Our goal here is to go the extra space to Create fully mobile-focused sites; to delight our users and drive conversions; to utilize cellular optimization to develop a tactical edge over the competition. And, of course, Google wants to delight mobile users so we can enhance engagement and search-engine ranking variables and also benefit from enhanced SEO. Better for users. Better for search engines. Win-win.
What Google wants
At this time of year, many SEOs are looking Forward, and, referring to a SEO best practices post for 2017, Google's Gary Illyes complimented those who
The following are three key Stats I have lifted from Google's promotional materials that clearly illustrate the value of mobile optimization:
Today, more people search on cellular phones than computers.

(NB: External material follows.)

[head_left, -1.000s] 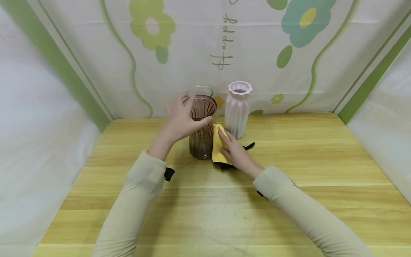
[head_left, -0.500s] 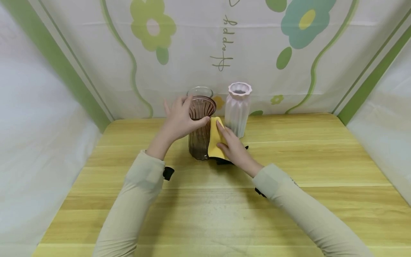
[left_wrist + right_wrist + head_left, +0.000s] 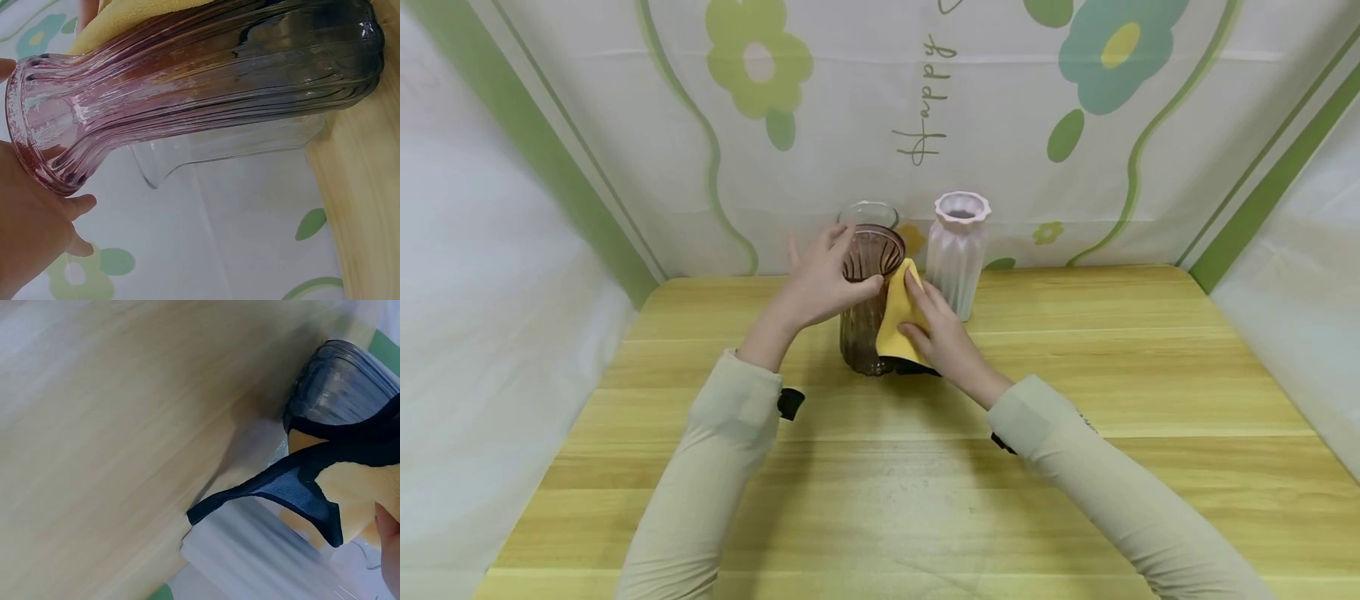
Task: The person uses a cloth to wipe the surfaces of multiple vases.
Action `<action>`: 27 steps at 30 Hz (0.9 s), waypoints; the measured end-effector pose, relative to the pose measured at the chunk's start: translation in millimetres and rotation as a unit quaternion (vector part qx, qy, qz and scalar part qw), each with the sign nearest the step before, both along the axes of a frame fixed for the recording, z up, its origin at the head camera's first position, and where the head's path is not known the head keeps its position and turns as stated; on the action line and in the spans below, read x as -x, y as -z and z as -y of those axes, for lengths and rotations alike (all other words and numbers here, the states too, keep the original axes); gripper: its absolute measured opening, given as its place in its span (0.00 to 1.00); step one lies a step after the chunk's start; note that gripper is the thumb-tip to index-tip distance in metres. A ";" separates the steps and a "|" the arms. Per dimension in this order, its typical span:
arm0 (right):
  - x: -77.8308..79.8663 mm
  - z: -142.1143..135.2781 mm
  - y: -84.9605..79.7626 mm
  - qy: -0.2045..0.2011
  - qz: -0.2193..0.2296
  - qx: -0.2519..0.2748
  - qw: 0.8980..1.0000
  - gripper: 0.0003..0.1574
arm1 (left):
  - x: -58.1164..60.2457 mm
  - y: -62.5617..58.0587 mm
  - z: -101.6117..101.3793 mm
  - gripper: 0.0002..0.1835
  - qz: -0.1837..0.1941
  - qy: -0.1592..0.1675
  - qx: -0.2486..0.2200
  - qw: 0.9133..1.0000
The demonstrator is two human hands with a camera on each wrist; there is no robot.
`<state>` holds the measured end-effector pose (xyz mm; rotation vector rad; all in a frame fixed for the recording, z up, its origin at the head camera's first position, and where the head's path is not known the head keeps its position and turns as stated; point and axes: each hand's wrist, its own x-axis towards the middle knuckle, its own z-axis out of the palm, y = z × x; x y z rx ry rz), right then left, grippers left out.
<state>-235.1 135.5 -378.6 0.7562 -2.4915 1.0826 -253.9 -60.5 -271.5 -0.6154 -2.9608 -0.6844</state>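
Observation:
A ribbed glass vase [image 3: 859,337], pink at the flared top and smoky dark toward the base, stands upright on the wooden table. My left hand [image 3: 822,283] holds it by the rim, thumb on the near side and fingers around the far left. In my right hand [image 3: 951,342] is a yellow cloth [image 3: 897,321] with a black edge, pressed against the vase's right side just under the rim. The right wrist view shows the cloth's black border [image 3: 275,475] hanging in loose folds. The cloth hides part of the glass wall.
Behind the tinted vase stands a clear glass vase [image 3: 237,147]. A white and pink fluted vase [image 3: 955,262] with a scalloped rim is to the right, close to my right hand. A flower-printed curtain [image 3: 850,108] rises at the table's [image 3: 880,500] back edge.
My right hand has moved the cloth up and slightly left along the vase's side, from low on the wall to near the rim. The left hand stays at the rim.

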 end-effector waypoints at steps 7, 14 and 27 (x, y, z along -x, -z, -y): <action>1.0 -5.5 12.6 0.004 0.047 -0.049 0.998 0.45 | -0.2 3.9 -2.3 0.50 -0.018 -0.016 -0.014 1.000; -0.1 -15.0 30.2 -0.003 0.068 -0.081 0.994 0.44 | 1.2 7.9 -4.8 0.49 -0.042 -0.036 -0.020 0.998; 0.7 -13.9 22.7 -0.008 0.040 -0.055 0.998 0.46 | 0.0 5.0 -3.6 0.50 -0.032 -0.038 -0.018 0.999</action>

People are five times more likely to Leave a site if it isn't mobile-friendly.
More than half of mobile users will abandon a Website if it takes longer than three seconds to load.
Because more people search on mobile than on Computers, mobile generates more page views. If your site isn't mobile-friendly, users are less likely to stick around. And if your website is slow, they might not even wait for the page to load.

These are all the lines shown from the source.